With cash to spend and an OTN opportunity in a US market free of Chinese competition, Ekinops was a natural fit for the business. In Europe, where Huawei remains strong, Ekinops positions the solution as a non-Chinese alternative in the OTN aggregation space, particularly in the customer-facing access portion of the network. Further testimony to the potential OTN opportunity in North America is Ekinops’ resale partnership with Fujitsu, a company with a history of successfully incorporating gear from other manufacturers into its portfolio.

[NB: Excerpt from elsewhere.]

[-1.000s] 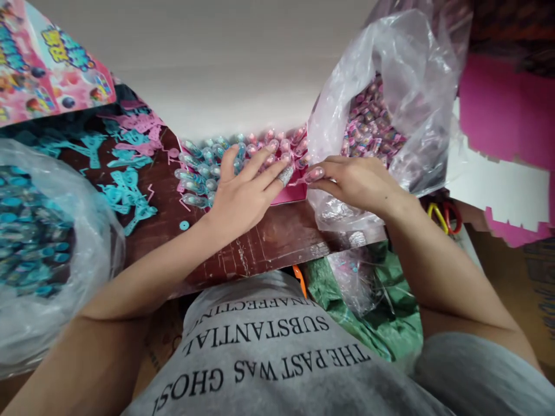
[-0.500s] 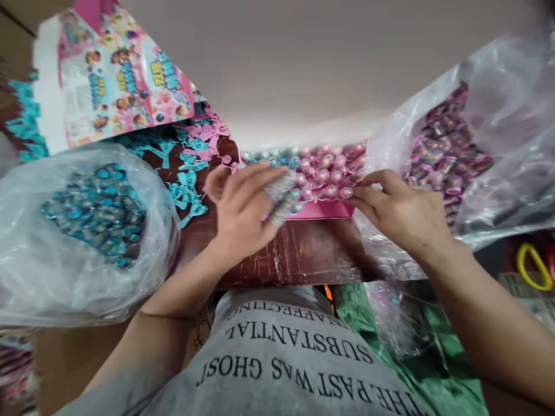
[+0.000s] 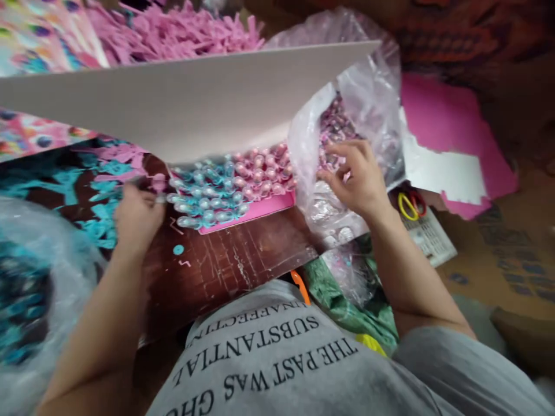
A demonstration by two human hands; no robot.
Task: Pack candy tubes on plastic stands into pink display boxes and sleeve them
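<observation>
From here I see the counter (image 3: 255,248) bearing the box (image 3: 271,206) of blue and pink capsules (image 3: 259,175). The right hand (image 3: 361,180) hovers at the bag (image 3: 304,130), fingers parted; the blurred left hand (image 3: 137,216) is by plastic pieces (image 3: 103,232), grip unclear.

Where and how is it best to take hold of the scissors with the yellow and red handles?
I would grip the yellow loop and red loop with the right hand, coming from above on the near side. Both loops are exposed and side by side, near that arm. The blades cannot be made out, so I would avoid the far side.
</observation>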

The ETSc6 2Tbps OTN Switching Platform

Financial and Regional

Ekinops’ 2022 optical transport revenue grew nearly 30% to $50M, evenly split between the US and Europe. Its US business is on a more rapid growth trajectory, increasing by over 50% in 2022 compared to less than 10% in Europe. Oddly, Ekinops does little transport business in its home country of France, with its European revenue coming predominantly from Germany and Eastern Europe.

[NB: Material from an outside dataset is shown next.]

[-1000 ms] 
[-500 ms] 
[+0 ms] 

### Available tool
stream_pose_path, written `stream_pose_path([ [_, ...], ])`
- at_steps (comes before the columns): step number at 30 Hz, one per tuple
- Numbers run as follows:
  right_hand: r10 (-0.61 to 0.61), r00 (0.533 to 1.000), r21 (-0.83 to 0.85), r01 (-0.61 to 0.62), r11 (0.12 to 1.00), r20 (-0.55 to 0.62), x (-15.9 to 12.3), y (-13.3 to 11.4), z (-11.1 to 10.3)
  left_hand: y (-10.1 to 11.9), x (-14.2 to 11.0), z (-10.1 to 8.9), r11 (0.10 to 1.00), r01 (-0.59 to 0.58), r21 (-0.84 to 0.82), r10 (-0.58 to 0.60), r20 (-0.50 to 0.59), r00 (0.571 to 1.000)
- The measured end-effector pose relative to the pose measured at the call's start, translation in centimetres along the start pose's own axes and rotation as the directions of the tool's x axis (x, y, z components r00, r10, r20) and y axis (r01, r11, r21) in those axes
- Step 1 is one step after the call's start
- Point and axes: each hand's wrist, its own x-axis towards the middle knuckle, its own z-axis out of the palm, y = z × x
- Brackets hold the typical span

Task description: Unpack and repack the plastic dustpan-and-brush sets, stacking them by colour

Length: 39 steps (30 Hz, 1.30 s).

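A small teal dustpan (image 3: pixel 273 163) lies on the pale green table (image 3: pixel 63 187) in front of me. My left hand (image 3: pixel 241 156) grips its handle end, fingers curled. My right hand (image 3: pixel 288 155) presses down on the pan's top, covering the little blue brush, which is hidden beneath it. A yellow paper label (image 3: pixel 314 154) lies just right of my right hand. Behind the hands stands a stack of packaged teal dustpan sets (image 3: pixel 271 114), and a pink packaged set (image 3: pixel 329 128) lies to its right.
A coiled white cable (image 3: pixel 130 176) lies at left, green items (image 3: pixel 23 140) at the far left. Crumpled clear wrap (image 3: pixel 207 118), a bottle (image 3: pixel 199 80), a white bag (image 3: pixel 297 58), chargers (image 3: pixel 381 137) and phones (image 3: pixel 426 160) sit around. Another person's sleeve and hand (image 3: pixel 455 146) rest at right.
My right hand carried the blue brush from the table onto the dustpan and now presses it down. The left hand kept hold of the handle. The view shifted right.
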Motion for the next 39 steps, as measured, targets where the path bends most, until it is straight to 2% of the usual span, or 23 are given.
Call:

Upon the announcement of its acquisition of Padtec’s OTN business in 2019, Ekinops declared that its aim was to triple optical transport revenue within five years – a goal it achieved in less than four.

Conclusion

France-based Ekinops is a case study in targeted innovation and market discipline. It’s proof that even in the hyper-competitive, margin-challenged business of optical networking, there are pockets of opportunity in which focused vendors can differentiate and thrive. But Ekinops will be forced to adapt. In a market rapidly evolving toward disaggregated platforms, merchant pluggable optics, and IP-over-DWDM, its in-house coherent development will become less of a competitive advantage. OTN switching shows surprising resilience in certain carrier networks, but the market forces pushing IP as the universal switching and aggregation layer are powerful and likely to displace OTN in the long run (at least outside of APAC). Still, whatever the future of optical technology and network architectures, there will always be customers that more attuned and responsive vendors can win over. As long as Ekinops maintains its focused corporate culture and positive reputation among customers, it’s likely to continue its success.